Однако дивизионные, корпусные и армейские радиостанции не отвечали на призывы крепости. Все попытки передать шифрованную радиограмму ни к чему не привели. Казалось, гитлеровцы не только окружили крепость, но и заполонили весь эфир: на всех волнах слышались гортанные немецкие команды, и лишь изредка прорывались отрывочные, яростные возгласы наших танкистов, ведущих где-то бой с танками врага, или выкрики летчиков, дерущихся в воздухе с «юнкерсами» и «мессершмиттами».
Тогда Фомин решил оставить условный код и перейти на открытый текст. Учитывая возможность радиоперехвата противника, он составил преувеличенно бодрую радиограмму, и радист Борис Михайловский сел к микрофону.
«Я – крепость, я – крепость! – понеслись в эфир новые призывы. – Ведем бой. Боеприпасов достаточно, потери незначительны. Ждем указаний, переходим на прием».
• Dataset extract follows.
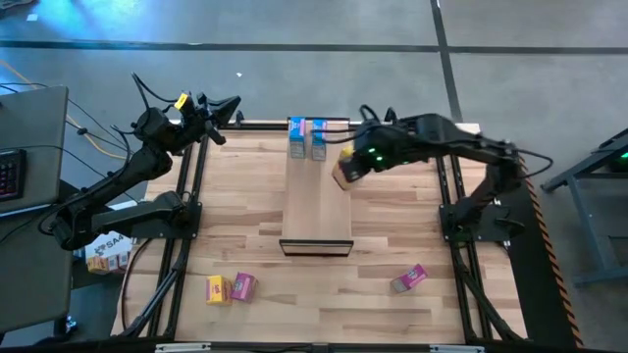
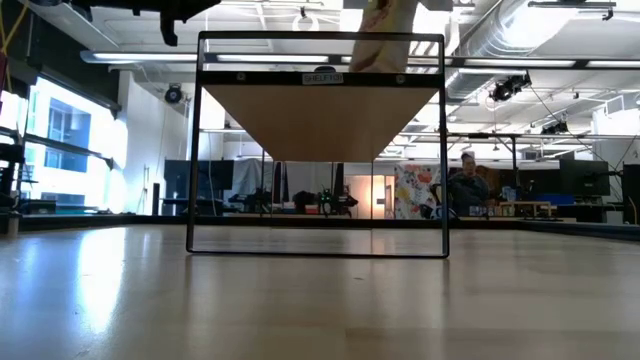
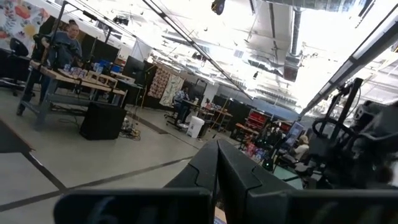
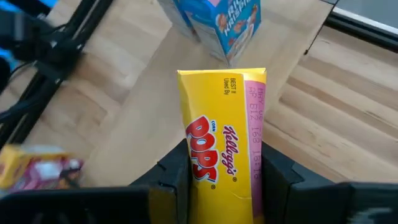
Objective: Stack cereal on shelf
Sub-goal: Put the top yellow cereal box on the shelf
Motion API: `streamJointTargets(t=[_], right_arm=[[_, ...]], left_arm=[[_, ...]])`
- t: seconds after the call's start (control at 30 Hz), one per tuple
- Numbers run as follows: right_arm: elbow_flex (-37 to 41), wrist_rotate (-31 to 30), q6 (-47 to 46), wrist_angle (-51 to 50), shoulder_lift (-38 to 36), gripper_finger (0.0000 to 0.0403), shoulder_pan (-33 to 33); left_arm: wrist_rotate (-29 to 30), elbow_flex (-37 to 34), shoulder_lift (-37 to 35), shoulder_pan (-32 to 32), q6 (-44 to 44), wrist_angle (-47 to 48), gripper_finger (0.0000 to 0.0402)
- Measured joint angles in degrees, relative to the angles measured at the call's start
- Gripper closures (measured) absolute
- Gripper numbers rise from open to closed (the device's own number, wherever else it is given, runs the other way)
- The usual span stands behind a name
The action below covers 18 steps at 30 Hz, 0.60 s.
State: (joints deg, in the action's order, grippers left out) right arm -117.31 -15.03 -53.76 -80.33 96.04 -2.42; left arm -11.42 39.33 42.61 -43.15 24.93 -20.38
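Observation:
My right gripper [image 1: 351, 165] is shut on a yellow cereal box [image 4: 225, 134] at the right edge of the pale-wood shelf [image 1: 316, 201], close behind two blue boxes [image 1: 307, 138] that stand upright on the shelf's far end. A yellow box [image 1: 215, 288] and a pink box [image 1: 242, 285] lie on the table at near left. Another pink box [image 1: 409, 278] lies at near right. My left gripper [image 1: 224, 106] is raised at the far left corner, shut and empty. My right gripper pinches the yellow box between its two fingers [image 4: 176, 180], one on each long side [image 4: 188, 155], at the box's near end. The fingers lie along the box, whose printed face is up and whose free end points at the blue boxes. The low view shows it [image 2: 385, 35] above the shelf.
The shelf plank rests on a black wire frame [image 2: 195, 150] well above the tabletop. Black rails [image 1: 191, 196] run along the table's left and right sides. A person sits at a desk [image 2: 465, 185] in the room beyond. Bare plank lies nearer than the blue boxes.

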Motion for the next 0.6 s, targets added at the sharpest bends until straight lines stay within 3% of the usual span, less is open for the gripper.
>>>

Снова и снова повторял Михайловский эти слова, но ответа на них не было. Радиостанция продолжала посылать свои сигналы, пока наконец у нее не иссякло питание, и голос сражающейся крепости замолк в эфире навсегда.
Такая же неудача постигла и радиста восточной «подковы», который по приказанию майора непрерывно посылал в эфир свои сигналы. Ответа на них не было, и майор, убедившись, что все попытки наладить радиосвязь напрасны, распорядился выключить рацию и, экономя батарейки, включать ее только для приема и записи последних известий.
В этот первый день кое-где в подразделениях еще работали батарейные радиоприемники. Один из таких приемников стоял в клубе 98-го противотанкового дивизиона. Клуб артиллеристов был оборудован в подземном бетонированном помещении какого-то бывшего склада, и сюда-то Нестерчук, возглавивший оборону, приказал поместить жен и детей командиров. Здесь, в темном подземном зале, где рядом с радиоприемником, над лежащими вповалку на полу женщинами и детьми высилась строгая, неподвижная фигура красноармейца Соколова, охраняющего боевое дивизионное знамя, люди услышали около полудня сквозь грохот разрывающихся наверху снарядов далекий голос из Москвы. С обращением Советского правительства к народу по радио выступил заместитель Председателя Совета Народных Комиссаров СССР. И как только передача была окончена, содержание ее, пересказываемое из уст в уста, скоро стало известно всем артиллеристам, которые в это время вели упорный бой с автоматчиками на крепостных валах.